The next fun thing we can do is repeat the above but using audio to shift our position in latent space. Here's my take on this, but you could do this better by filtering different frequencies etc.

In [None]:
import warnings
warnings.filterwarnings("ignore", category=DeprecationWarning) 
import librosa
import soundfile as sf
from scipy.signal import savgol_filter

# The driving audio file
audio_file = './sounds/bensound-cute.wav' #@param

# How many points in the base latent walk loop
n_points = 6 #@param

# Smooths the animation effect, smaller=jerkier, must be odd
filter_window_size=301 #@param 

# How much should we scale position based on music vs the base path?
chr_scale = 0.5 #@param
base_scale = 0.3 #@param

# Load the file
X, sample_rate = sf.read(audio_file, dtype='float32')

X= X[:int(len(X)*0.5)] # Only use the first half of the audio

# Remove percussive elements
harmonic = librosa.effects.harmonic(X[:,0])

# Get chroma_stft (power in different notes)
chroma = librosa.feature.chroma_stft(harmonic) # Just one channel

# Smooth these out
chroma = savgol_filter(chroma, filter_window_size, 3)

# Calculate how many frames we want
fps = 25
duration = X.shape[0] / sample_rate
print('Duration:', duration)
n_steps = int(fps * duration)
print('N frames:', n_steps, fps * duration)

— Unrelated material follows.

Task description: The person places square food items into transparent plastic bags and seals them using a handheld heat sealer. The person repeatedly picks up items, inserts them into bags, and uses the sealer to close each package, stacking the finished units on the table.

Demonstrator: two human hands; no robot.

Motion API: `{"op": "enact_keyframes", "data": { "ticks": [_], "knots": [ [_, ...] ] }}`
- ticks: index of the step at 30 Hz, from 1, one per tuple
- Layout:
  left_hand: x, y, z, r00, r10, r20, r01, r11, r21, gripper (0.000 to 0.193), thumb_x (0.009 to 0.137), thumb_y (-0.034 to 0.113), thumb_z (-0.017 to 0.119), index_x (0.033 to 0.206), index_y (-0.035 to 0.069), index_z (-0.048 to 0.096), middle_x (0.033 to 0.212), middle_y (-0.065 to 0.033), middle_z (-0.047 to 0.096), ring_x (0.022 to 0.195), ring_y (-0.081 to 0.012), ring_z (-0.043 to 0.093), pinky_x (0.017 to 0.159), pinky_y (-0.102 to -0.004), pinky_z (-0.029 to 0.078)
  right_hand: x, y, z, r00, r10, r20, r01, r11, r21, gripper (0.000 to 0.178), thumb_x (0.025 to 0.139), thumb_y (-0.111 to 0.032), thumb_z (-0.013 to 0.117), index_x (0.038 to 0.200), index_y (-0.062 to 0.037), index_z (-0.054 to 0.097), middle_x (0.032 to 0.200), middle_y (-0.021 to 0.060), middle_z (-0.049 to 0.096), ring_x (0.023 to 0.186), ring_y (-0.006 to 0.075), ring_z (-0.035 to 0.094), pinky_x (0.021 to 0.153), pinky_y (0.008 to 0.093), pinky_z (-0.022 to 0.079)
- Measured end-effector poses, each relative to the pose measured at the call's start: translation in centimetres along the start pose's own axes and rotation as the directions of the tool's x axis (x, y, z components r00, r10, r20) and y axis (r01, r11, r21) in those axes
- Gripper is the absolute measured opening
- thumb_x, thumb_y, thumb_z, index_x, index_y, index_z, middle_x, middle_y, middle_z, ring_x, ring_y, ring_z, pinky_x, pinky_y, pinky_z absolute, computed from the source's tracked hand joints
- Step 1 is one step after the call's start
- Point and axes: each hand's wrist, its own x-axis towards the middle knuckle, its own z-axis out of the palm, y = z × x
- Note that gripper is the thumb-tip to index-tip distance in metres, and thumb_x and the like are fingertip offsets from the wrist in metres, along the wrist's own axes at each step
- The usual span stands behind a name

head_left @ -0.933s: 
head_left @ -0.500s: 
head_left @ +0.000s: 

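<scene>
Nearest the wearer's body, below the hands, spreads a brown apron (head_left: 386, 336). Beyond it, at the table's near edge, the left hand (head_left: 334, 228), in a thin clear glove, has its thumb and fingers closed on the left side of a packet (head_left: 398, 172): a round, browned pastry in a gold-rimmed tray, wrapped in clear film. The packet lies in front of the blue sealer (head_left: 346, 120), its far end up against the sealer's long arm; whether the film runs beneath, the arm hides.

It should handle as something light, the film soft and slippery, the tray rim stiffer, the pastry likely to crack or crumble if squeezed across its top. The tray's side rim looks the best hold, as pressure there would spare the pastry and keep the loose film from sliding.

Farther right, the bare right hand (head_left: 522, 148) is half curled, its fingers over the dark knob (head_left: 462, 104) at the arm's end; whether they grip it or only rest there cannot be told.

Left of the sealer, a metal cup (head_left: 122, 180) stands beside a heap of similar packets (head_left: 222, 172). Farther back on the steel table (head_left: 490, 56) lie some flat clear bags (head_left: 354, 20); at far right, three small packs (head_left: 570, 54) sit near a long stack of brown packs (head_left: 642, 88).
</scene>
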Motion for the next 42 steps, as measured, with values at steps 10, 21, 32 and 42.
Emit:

latents = torch.randn(n_points, 256)*base_scale
chroma_latents = torch.randn(12, 256)*chr_scale

frames=[]
for i in tqdm(range(n_steps)):
  p1 = max(0, int(n_points*i/n_steps))
  p2 = min(n_points, int(n_points*i/n_steps)+1)%n_points # so it wraps back to 0
  frac = (i-(p1*(n_steps/n_points))) / (n_steps/n_points)
  l = latents[p1]*(1-frac) + latents[p2]*frac
  for c in range(12):
    scale_factor = chroma[c, int(i*chroma.shape[1]/n_steps)]
    l += chroma_latents[c]*chr_scale*scale_factor
  im = model.G(l.unsqueeze(0)).clamp_(0., 1.)
  frame=(im[0].permute(1, 2, 0).detach().cpu().numpy()*255).astype(np.uint8)
  frames.append(frame)

skvideo.io.vwrite("walk.mp4", np.array(frames))

# Merge in audio
!ffmpeg -y -v 0 -i walk.mp4 -i {audio_file} -c:v copy -c:a aac -shortest walk_with_music.mp4

# display
# display_video('walk_with_music.mp4')

Enjoy :)